When AMC began to fall and lost $ 112, 24-year-old Mr. Jones panicked.
“I just had to get out of there ASAP,” he said. “It’s a lot of money, we’re in the middle of a pandemic and I have rent that has to be paid.”
Lose your head
Usually C. Arthur Davitt is a model of financial discipline.
He automatically pays $ 200 a month into an index fund, saves enough to score a corporate match on his 401 (k), and has aggressively paid off his $ 35,000 debt.
But 29-year-old Davitt thought it might be fun to get into some of the skyrocketing stocks. He’s invested less than $ 1,500 in GameStop and AMC – GameStop’s stake is now down almost in half, and his stake in AMC is down more than 20 percent.
“I’m not a player by nature,” he said, “and that’s money I’ve already written off.”

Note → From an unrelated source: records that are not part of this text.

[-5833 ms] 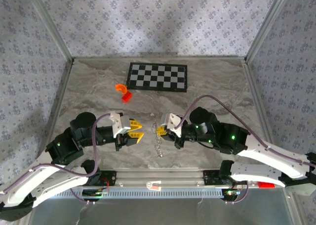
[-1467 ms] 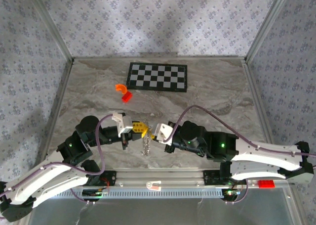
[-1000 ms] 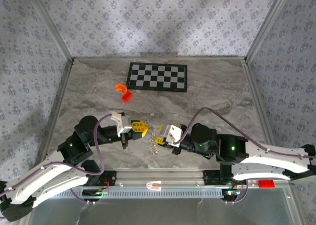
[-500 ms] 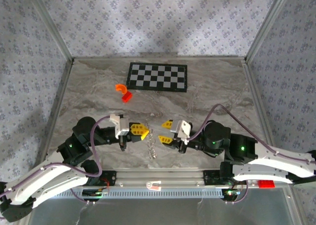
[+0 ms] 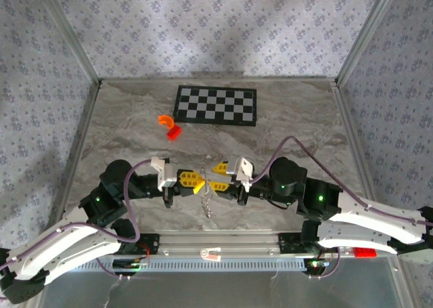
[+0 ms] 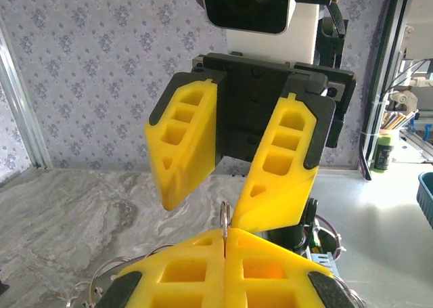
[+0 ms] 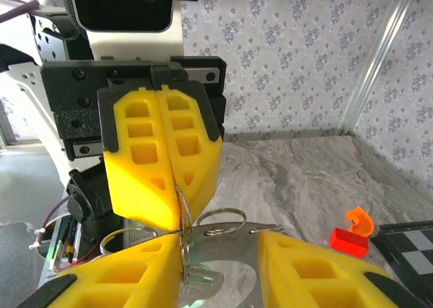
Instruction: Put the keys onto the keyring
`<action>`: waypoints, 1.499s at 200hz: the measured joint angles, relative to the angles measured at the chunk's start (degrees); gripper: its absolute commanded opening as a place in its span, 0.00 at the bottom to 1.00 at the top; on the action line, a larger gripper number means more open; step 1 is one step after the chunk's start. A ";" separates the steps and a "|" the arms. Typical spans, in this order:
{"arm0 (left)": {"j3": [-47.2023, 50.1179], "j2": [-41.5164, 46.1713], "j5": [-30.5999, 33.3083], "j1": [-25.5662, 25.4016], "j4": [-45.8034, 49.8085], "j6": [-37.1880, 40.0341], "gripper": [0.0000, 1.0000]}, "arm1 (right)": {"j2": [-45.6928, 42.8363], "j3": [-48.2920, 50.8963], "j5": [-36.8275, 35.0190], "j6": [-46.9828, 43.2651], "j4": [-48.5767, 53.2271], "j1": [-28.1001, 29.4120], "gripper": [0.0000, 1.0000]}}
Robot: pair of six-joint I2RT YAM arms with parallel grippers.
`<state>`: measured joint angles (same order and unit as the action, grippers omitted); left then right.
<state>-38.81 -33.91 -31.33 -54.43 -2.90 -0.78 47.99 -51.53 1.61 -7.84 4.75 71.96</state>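
Well clear of walls (image 5: 203,30), left fingers (image 6: 176,273) pinch keyring (image 5: 208,203), right fingers (image 7: 311,274) spread

This is a robotics lab's test cell, not anybody's home: a marble-print table (image 5: 298,118) is boxed in by aluminium posts (image 5: 70,34) and flowered backdrop walls (image 5: 203,30). Two arms (image 5: 67,240) are bolted to a metal rail (image 5: 230,240) at its near edge. A checkerboard (image 5: 216,105) lies flat at the back, and the left wrist view shows a rack (image 6: 396,84) past the open side, with a bottle (image 6: 384,149) and a blue bin (image 6: 426,193).
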 measured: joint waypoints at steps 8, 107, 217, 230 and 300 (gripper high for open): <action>0.00 0.00 0.00 0.00 0.00 0.00 0.00 | 0.11 0.00 0.68 0.11 -0.35 -0.26 0.31; 0.00 -0.39 0.07 0.00 0.04 0.02 0.00 | 1.73 0.00 5.79 1.03 -1.11 -1.79 0.16; -8.68 -3.93 1.62 0.00 16.35 5.97 0.21 | 3.43 -8.22 3.93 -3.13 15.08 -2.47 0.00; -11.26 -4.20 2.19 0.00 20.22 7.48 0.22 | 4.68 -12.28 3.43 -4.81 19.80 -2.47 0.00; -16.15 -7.19 2.25 0.00 28.41 11.32 0.33 | 11.91 -25.70 3.10 -10.73 35.82 -2.45 0.00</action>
<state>-54.96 -41.10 -29.08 -54.43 25.52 10.55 59.90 -77.23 4.71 -18.57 40.58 69.52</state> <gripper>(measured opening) 0.335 0.051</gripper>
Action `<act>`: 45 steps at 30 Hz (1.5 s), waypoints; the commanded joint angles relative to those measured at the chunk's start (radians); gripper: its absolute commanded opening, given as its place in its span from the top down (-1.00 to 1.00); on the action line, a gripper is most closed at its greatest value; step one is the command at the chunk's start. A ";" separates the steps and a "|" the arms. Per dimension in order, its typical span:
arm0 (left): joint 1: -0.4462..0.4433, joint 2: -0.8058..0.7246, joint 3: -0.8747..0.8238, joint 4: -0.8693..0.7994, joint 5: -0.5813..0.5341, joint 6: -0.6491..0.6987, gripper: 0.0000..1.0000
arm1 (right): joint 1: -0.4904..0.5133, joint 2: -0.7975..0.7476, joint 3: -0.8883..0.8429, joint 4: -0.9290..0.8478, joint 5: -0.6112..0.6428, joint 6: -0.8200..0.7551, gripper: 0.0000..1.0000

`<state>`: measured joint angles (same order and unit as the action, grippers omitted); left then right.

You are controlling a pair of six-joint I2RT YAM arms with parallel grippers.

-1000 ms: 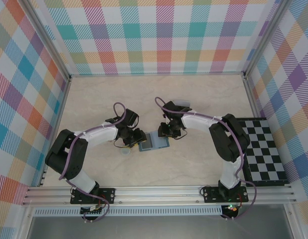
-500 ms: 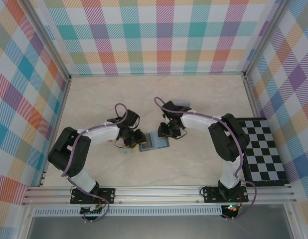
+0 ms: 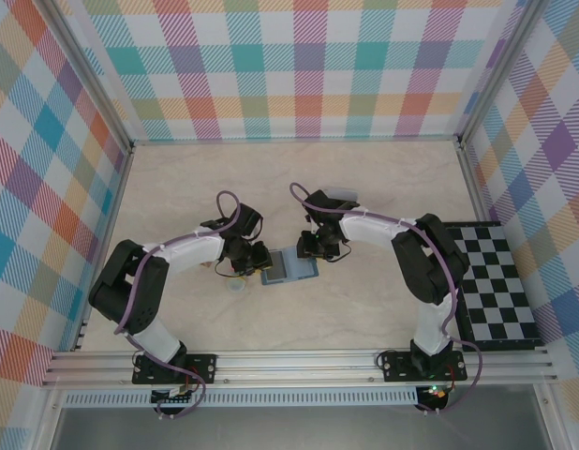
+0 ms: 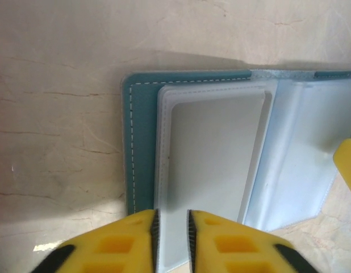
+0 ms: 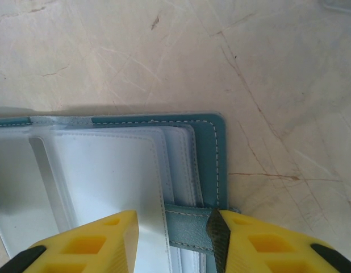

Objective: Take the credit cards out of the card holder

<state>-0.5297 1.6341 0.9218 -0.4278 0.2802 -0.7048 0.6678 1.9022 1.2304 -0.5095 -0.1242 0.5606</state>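
- Dark teal-blue folding card holder point(image 3: 289, 266), lying open and flat on the pale marbled table point(image 3: 383, 187), between the two arms; its light blue pocket side faces up.
- Left gripper point(image 4: 171, 215): yellow jaws almost together, only a narrow slit between them, at the near edge of the pale translucent plastic sleeve point(image 4: 163, 159). Whether they pinch anything cannot be told.
- Risk: the jaws catch the sleeve wall rather than a card, so a pull drags or lifts the whole holder.
- Grey rectangular panel point(image 4: 215, 153) inside the sleeve: possibly one of the credit cards, but not certain. Risk: a thin card seated deep in a snug pocket slips out of a shallow pinch.
- Right gripper point(image 5: 174, 220): jaws apart, astride the teal closing strap point(image 5: 187, 226) at the holder's opposite edge. Firm contact cannot be judged.
- Risk: if this side is not pinned, the holder slides toward the left arm or folds shut.
- Risk: excess downward pressure creases the sleeve and jams the card.
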 commanded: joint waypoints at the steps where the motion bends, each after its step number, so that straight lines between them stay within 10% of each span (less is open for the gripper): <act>1: -0.006 -0.023 0.022 -0.013 0.021 0.016 0.63 | 0.006 0.038 0.010 -0.023 0.012 -0.020 0.19; 45: -0.019 0.101 0.063 -0.031 0.012 0.024 0.39 | 0.007 0.043 0.014 -0.034 0.015 -0.025 0.20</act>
<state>-0.5354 1.7096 0.9676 -0.4431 0.2947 -0.6907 0.6678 1.9083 1.2392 -0.5201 -0.1234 0.5602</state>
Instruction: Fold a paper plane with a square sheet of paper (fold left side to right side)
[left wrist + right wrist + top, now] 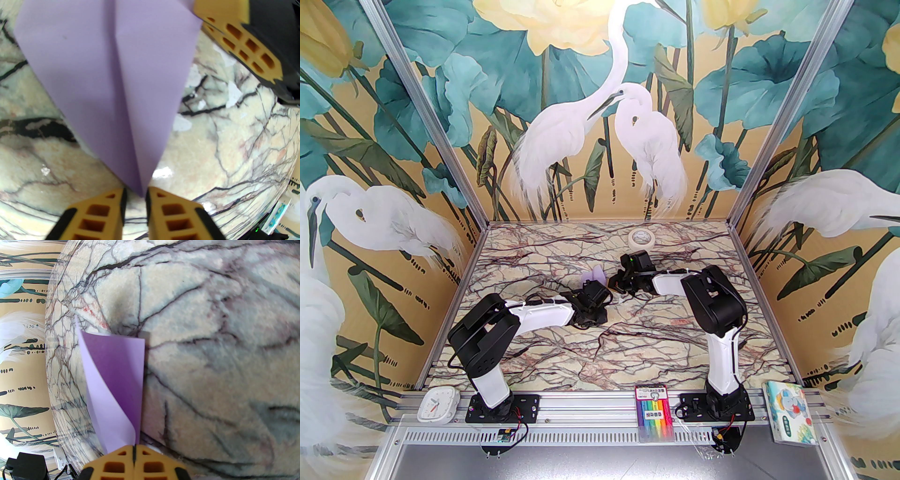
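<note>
Reference: clock directions read on the top view, 12 o'clock at the far wall.
Table: cream marble-patterned tabletop with dark veins (562,356).
Paper: pale lavender pointed paper plane (112,82) with a centre crease sat just toward 12 o'clock of the table centre, between the two grippers. It appeared raised off the marble; contact with the surface could not be told.
Left gripper: left gripper (136,194) lay at 6 o'clock of the paper plane. Its ochre fingers (105,211) stood narrowly apart with the plane's point in the gap. Whether they touched the paper could not be told.
Right gripper: right gripper (134,451) lay at about 3 to 4 o'clock of the plane, fingers pressed together and pinching the paper's edge.
Paper form, left wrist: widened from the point toward 12 o'clock, crease up the middle.
Paper form, right wrist: paler flap curled at the 9 o'clock side, darker face beside it.
Far edge: white tape roll (641,239) at 12 to 1 o'clock, well apart from the plane.
Near rail: white square clock (437,404) at 7 o'clock; pack of coloured markers (655,412) at 6 o'clock; colourful tissue pack (790,412) at 5 o'clock.
</note>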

Mr. Davitt, who lives in Chicago and works for a company that offers employer assistance programs to employers, might as well stick with both companies. GameStop has just named several new leaders who could help breathe new life into the company, and AMC could see a recovery once people venture out of their homes again.
“If I didn’t like GameStop or AMC,” said Davitt, “I wouldn’t find it pleasant.”
Another on the line
In almost every way, Mr. Daumer, the Indiana teenager, is one of the winners of the GameStop deal. He more than doubled his money even if he didn’t make the biggest payday possible.
“Are you fishing?” he asked, trying to find a way to explain the experience.
If you’re fishing, he said, and you feel a tug on your line, it might just be a nibble or a bite. If you wait to feel a stronger jolt, you risk losing the fish you didn’t know you had.
The climax, he said, was such a moment. He thought it was just a little nibble and decided to wait.
“The fish got away,” he said.
But there are others who are addicts, he said. He is already trying his hand at a penny stock, Castor Maritime, based in Cyprus. So far this year it’s over 300 percent.
What kind of business is the company in?
“You know what? I wish I could tell you,” said Mr. Daumer. “I just like the numbers.”